Conan plays to a very similar crowd as LaPorte. No, he doesn't pull Leno or Letterman numbers (although with a year or more, he probably could), but he has a very large, specific group of people who will follow him wherever he goes. They're a young, «hip» and tech-savvy crowd, much different from the crowds that normally enjoy late night programming.

So imagine this: an on-demand all-Conan all the time online video database, a place where Conan can post skits, interviews, on-location pieces. He can stream live monologues and archive them for later viewing. He can even have his audience still, albeit in a much smaller soundstage. But who wouldn't sign up to see Conan do his thing in an intimate atmosphere? Late night shows are known for being cheap to produce, and it would be even cheaper to produce them in a smaller set and with less production value. No flashing lights. Only a couple of cameras. Conan can even go back to hosting smaller indie bands rather than junky mainstream acts like Pearl Jam.

All of this could be done for relatively little money, and advertisers would happily pay only thousands to advertise to the same group of people that they were paying hundreds of thousands to advertise to on NBC at 11:35pm. They could sell their Hangover DVDs, their Mini Coopers, their iPods. They could sell cell phones, computers, technology, and they could do this with far more confidence and less risk than they would with a network. They know the group they're selling to and can target more effectively. Niche advertising works. This could be in addition to a viewer support program, a donation-based system that would like bring in hundreds of thousands annually if handled correctly. Without a network, this is completely possible.

More importantly, Conan's fans are made up almost entirely of the social networking generation. When he released his statement on Tuesday announcing that he would not stay with The Tonight Show if it got moved back to 12:05am, Twitter was bombarded with tweets from people joining Team Conan. The support online has been almost unanimous, with very few people coming out on «Team Leno.» The internet is Coco's crowd, so why wouldn't he take advantage of that, even if it means taking a pay cut up front? But Conan won't start an online Conan channel. It probably hasn't even crossed his mind. Moves like this are risky, and even though Conan has more than enough money to try it out, he has no reason to. Television is still safe, and we're still very early on in this transition. But what if he did consider it? What if he did decide to make the move to the interwebs? Just like that, he could singhandedly validate online television. He could make us turn off our TVs and head to our iMacs. No longer would our computers be a novel way of viewing episodes of shows that we missed the night before; instead, our computers could easily become our primary gateway for viewing media.

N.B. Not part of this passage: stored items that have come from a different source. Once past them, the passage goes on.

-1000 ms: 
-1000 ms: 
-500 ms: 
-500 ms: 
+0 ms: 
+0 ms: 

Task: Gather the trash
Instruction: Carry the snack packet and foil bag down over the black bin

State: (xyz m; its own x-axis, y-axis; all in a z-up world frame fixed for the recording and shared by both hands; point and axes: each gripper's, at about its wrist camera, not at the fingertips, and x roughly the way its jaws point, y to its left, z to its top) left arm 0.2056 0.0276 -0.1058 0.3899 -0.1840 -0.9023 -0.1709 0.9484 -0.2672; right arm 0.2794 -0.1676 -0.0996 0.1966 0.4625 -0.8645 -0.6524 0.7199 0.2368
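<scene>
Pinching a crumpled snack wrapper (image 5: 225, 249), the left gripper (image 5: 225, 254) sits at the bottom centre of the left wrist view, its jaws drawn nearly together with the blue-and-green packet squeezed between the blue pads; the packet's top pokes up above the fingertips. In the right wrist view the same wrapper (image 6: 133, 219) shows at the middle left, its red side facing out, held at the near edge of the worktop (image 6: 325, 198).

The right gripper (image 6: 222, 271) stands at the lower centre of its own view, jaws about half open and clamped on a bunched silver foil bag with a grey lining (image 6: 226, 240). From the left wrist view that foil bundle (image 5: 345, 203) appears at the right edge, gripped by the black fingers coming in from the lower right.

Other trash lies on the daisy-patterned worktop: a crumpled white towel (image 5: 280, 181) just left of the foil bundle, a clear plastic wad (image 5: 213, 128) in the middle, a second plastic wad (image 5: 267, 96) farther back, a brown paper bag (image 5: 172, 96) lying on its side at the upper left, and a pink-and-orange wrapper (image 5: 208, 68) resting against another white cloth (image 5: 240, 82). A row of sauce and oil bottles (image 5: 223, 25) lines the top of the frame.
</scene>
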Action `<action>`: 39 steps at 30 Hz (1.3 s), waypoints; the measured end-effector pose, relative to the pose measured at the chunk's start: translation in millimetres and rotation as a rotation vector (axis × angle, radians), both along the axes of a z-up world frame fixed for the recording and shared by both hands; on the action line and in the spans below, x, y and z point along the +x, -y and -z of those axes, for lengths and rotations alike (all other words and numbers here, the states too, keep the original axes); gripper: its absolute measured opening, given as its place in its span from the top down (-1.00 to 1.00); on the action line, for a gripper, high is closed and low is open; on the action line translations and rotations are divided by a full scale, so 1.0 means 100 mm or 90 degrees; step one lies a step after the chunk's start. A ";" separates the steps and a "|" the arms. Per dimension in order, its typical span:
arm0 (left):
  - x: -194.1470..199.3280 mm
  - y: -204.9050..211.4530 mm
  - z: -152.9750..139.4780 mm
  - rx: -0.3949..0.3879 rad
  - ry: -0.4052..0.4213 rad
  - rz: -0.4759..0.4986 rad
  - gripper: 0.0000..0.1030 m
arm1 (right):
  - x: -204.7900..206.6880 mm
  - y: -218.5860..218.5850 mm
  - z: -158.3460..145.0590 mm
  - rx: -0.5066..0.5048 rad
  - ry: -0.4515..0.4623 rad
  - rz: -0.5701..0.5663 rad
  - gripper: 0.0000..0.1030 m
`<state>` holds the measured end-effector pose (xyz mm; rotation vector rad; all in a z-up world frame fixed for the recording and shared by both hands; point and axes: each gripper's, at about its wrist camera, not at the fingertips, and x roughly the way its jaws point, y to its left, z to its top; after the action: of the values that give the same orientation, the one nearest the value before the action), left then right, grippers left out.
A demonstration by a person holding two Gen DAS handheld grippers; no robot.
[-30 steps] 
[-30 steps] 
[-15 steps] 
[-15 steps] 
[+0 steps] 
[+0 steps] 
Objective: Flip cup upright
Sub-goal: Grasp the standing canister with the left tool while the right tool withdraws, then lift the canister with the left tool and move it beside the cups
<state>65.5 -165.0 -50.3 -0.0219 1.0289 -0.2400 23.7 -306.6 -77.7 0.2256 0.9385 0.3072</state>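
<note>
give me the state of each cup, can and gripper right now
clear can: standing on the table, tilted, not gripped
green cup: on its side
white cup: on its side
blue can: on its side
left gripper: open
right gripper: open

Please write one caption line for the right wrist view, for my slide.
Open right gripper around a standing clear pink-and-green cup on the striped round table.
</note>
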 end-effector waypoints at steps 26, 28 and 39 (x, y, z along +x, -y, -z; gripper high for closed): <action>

A couple of weeks ago, Nick Bilton of the NY Times wrote an article about his home television set-up. He ditched his cable company and now pays only for an internet connection and a Netflix account. He connected a cheap Mac Mini to his TV and now gets all of his TV from the internet. Bilton understands that we no longer have to be spoonfed our media. The age of the internet is an age of choice. The future of media is choice. The future of television is choice. And I wish Conan could be the one to lead us there.